■ **Exercise brief**: Please report every line in the entries that contains the string "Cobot".
>>>>
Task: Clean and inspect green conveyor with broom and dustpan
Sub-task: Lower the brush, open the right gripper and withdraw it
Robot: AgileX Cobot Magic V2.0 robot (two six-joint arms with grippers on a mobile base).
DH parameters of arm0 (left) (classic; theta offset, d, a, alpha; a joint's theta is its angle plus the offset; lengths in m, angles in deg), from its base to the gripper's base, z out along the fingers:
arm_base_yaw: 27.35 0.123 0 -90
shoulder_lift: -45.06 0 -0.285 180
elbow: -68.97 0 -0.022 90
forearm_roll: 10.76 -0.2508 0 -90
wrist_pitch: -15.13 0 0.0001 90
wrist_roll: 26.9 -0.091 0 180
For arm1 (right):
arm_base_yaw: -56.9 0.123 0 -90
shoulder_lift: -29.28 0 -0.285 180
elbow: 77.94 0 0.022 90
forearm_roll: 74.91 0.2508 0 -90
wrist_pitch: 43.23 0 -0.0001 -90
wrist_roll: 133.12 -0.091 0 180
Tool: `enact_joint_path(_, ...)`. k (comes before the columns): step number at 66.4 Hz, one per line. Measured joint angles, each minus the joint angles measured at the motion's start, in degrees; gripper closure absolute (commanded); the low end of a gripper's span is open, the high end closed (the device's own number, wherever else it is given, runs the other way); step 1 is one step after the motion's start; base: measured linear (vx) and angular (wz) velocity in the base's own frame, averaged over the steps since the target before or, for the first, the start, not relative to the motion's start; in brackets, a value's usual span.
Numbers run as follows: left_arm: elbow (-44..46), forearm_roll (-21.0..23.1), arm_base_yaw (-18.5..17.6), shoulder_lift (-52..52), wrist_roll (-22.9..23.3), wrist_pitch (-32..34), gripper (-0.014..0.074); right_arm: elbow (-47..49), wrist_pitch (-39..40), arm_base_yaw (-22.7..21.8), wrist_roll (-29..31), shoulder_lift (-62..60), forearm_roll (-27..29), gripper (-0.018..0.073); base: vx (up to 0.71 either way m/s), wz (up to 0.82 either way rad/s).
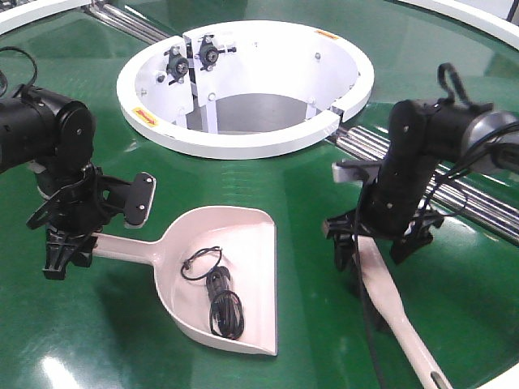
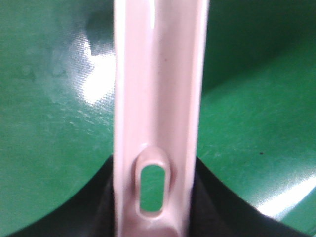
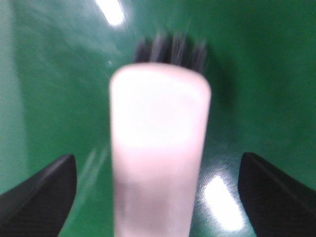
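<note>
Dustpan (image 1: 231,267) handle clenched in left pincer (image 1: 66,255), broom (image 1: 392,301) straddled by released right pincer (image 1: 373,251)

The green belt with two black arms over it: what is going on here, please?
Two robot arms are at work on the green belt. The left gripper is closed on the handle of the dustpan, which rests on the belt and holds a tangle of black cable. The right gripper is open, its fingers spread on either side of the broom, which lies flat on the belt and is not yet gripped.
</note>
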Motion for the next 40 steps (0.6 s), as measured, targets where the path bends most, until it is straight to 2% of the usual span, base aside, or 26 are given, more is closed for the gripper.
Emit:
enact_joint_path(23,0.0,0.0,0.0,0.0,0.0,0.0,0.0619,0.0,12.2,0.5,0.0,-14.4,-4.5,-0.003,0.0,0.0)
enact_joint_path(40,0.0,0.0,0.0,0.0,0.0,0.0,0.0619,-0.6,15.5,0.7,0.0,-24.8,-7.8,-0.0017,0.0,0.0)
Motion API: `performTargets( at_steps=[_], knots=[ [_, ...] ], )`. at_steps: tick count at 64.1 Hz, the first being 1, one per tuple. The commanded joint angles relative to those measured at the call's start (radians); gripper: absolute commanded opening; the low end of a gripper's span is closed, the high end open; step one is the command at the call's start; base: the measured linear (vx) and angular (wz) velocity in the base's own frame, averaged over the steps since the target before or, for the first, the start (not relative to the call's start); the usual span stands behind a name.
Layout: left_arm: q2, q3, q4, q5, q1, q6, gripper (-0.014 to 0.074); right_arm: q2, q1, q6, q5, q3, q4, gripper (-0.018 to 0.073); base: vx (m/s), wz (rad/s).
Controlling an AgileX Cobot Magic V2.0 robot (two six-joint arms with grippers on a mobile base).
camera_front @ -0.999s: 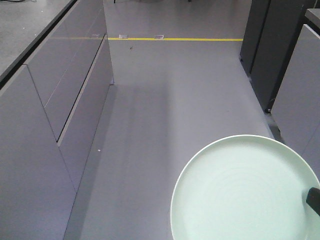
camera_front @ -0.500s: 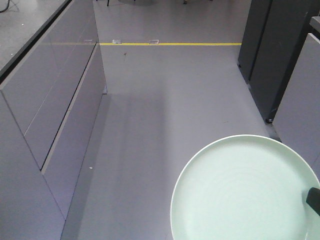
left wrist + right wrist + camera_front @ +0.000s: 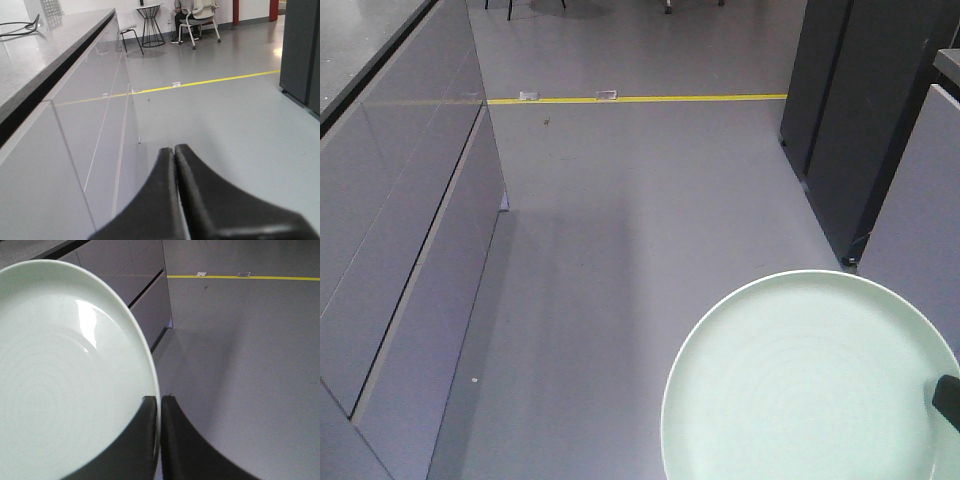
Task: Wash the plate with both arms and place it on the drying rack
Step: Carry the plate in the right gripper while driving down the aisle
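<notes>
Pale mint-green, the plate (image 3: pixel 800 390) fills the lower right corner of the front view. It hangs in the air above the grey floor (image 3: pixel 640 250) with its face turned up, and its near and right edges are cut off by the frame. Faint rings show in its centre.

The right end effector (image 3: pixel 159 399) has hold of it by the rim. In the right wrist view the two black fingers (image 3: pixel 190 450) are nearly closed, with only a thin gap between them, and the plate's raised edge runs straight into that gap. The rest of the plate spreads out to the left of the fingers and beyond them. In the front view a small black part of this end effector overlaps the plate's right rim at the frame's edge.

The left end effector (image 3: pixel 174 149) is well away from the plate. Its two fingers are pressed together with nothing between them, and it points along the floor beside a row of grey cabinet fronts (image 3: pixel 95 135). Above these runs a grey surface (image 3: pixel 50 50) with a dark front edge, and a black cable (image 3: pixel 17 29) lies on it at the far left.

A yellow line (image 3: pixel 650 98) crosses the floor farther off. A tall dark cabinet (image 3: pixel 850 120) stands on the right, and chairs (image 3: pixel 197 22) stand in the distance.
</notes>
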Motion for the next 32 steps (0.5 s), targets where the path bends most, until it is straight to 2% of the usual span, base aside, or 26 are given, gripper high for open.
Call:
performTargets(
  at_steps=[1, 32],
  knots=[
    [-0.013, -0.026, -0.003, -0.07, -0.008, -0.009, -0.0006, 0.008, -0.003, -0.001, -0.068, -0.027, 0.02, -0.0001, 0.28, -0.09],
    [-0.013, -0.026, -0.003, -0.07, -0.008, -0.009, -0.0006, 0.008, -0.003, -0.001, -0.068, -0.027, 0.02, -0.0001, 0.26, -0.06]
  ],
)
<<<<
■ **Written answer**:
Robot: AgileX Cobot Magic V2.0 robot (two six-joint arms with grippers on a mobile base).
Controlling an AgileX Cobot Magic V2.0 robot (two six-joint arms with grippers on a mobile base).

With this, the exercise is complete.